> Exercise goal: Your copy of the data below must be exact and must leave out all pictures.

> Supplied material:
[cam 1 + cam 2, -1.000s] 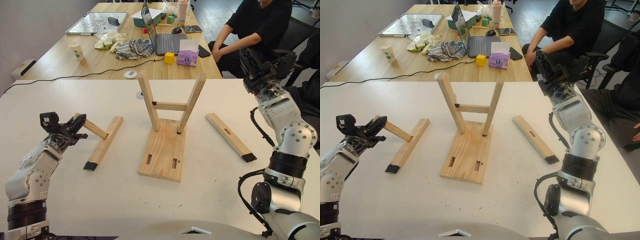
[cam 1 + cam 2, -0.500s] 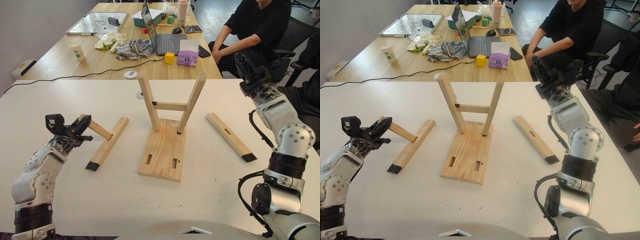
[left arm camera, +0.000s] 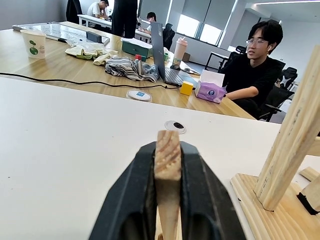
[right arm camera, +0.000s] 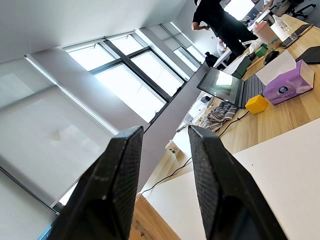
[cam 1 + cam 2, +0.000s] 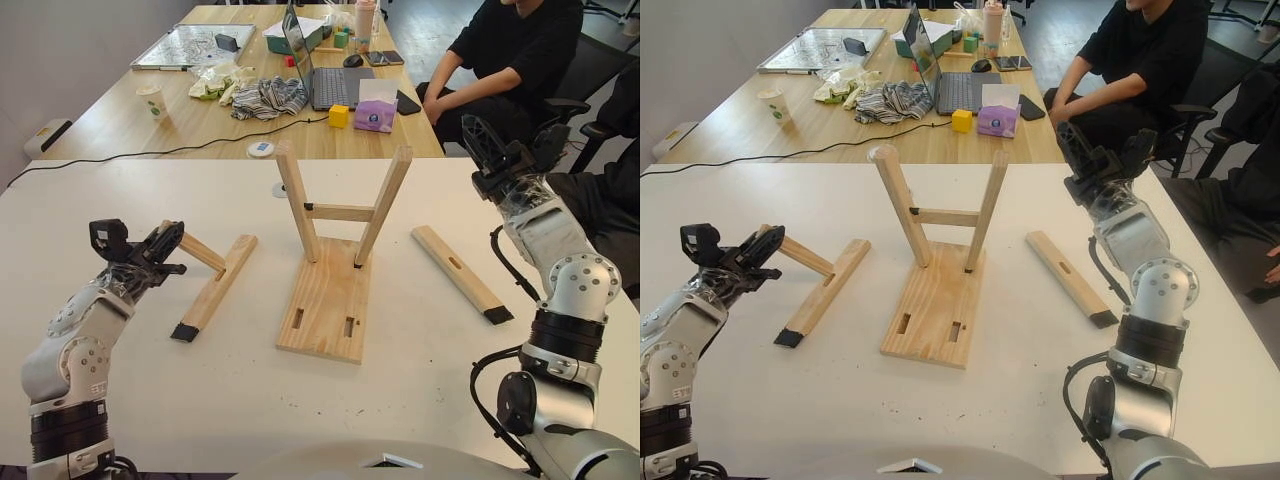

> Exercise answer:
[cam 1 + cam 2, -1.000s] 
[cam 1 + cam 2, -0.500s] 
[left arm camera, +0.000s] 
[right arm camera, +0.000s] 
[cam 1 + cam 2, +0.000s] 

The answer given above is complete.